United States v. Quintero

459 F. App'x 563
CourtCourt of Appeals for the Seventh Circuit
DecidedMarch 30, 2012
DocketNos. 11-2382, 11-2899
StatusPublished

This text of 459 F. App'x 563 (United States v. Quintero) is published on Counsel Stack Legal Research, covering Court of Appeals for the Seventh Circuit primary law. Counsel Stack provides free access to over 12 million legal documents including statutes, case law, regulations, and constitutions.

Bluebook
United States v. Quintero, 459 F. App'x 563 (7th Cir. 2012).

Opinion

ORDER

Victor Rubio Quintero and Ismael Rios Quintero, who apparently are cousins, pleaded guilty to conspiring to possess and distribute methamphetamine in violation of 21 U.S.C. §§ 846, 841(a)(1), and both were sentenced to 108 months’ imprisonment. In these consolidated appeals, both defendants argue that the district court erred by not applying a minor-role reduction to their offense levels. See U.S.S.G. § 3B1.2(b). Because neither one met his burden of showing that he qualified for the reduction, we affirm the judgments.

[564]*564I

The defendants were arrested in Chicago after taking possession of a car in which $45,000 and almost 900 grams of methamphetamine were hidden in a secret compartment. Also arrested was Hector Ahu-mada, who drove the car laden with the drugs and the money from Arizona to Illinois. All three were charged together with one count of conspiracy; each pleaded guilty, but only Ahumada negotiated a plea agreement. Ahumada cooperated with the government and was rewarded with a below-range prison sentence of 64 months. He apparently furnished the details in the record about the conspiracy.

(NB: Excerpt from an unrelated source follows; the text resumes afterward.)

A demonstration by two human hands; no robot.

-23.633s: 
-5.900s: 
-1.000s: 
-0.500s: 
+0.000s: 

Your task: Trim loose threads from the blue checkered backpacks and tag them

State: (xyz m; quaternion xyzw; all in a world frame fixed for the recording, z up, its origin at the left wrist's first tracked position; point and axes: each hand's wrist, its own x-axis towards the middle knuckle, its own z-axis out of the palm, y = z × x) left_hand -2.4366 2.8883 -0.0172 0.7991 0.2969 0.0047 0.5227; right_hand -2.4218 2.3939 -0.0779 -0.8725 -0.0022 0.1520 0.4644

All three defendants lived in Arizona. According to Ahumada, in February 2010 a man in Phoenix known to him only by the name “Brother” gave him money to buy a car in his name for Brother’s use. Ahuma-da bought the car and delivered it to Brother. In August 2010, Brother instructed him to retrieve the car from a store parking lot in Arizona and drive it to Chicago. By the time Ahumada picked it up, the drugs and money were already stashed inside. Ahumada’s journey to Chicago, however, was interrupted in Henry County, Illinois, by a traffic stop, during which a dog alerted the police to the drugs. Caught redhanded, Ahumada agreed to cooperate and continued driving to Chicago under surveillance. Once in Chicago, he called his contact using the number sent to him earlier in a text message from Brother. A short time later the defendants, driving a truck registered in Arizona, met Ahumada and told him to park at a restaurant and ride with them to their motel. While Ahumada waited at the motel, the defendants returned to his car. As soon as they got into the car, they were arrested. Victor told the arresting officers that he had come to Chicago a week earlier looking for work; Ismael said that he was just out to get something to eat. According to the agent whose affidavit was submitted with the federal criminal complaint, the telephone number used by Brother to contact Ahumada also was stored in the cell phone Victor was carrying when he was arrested.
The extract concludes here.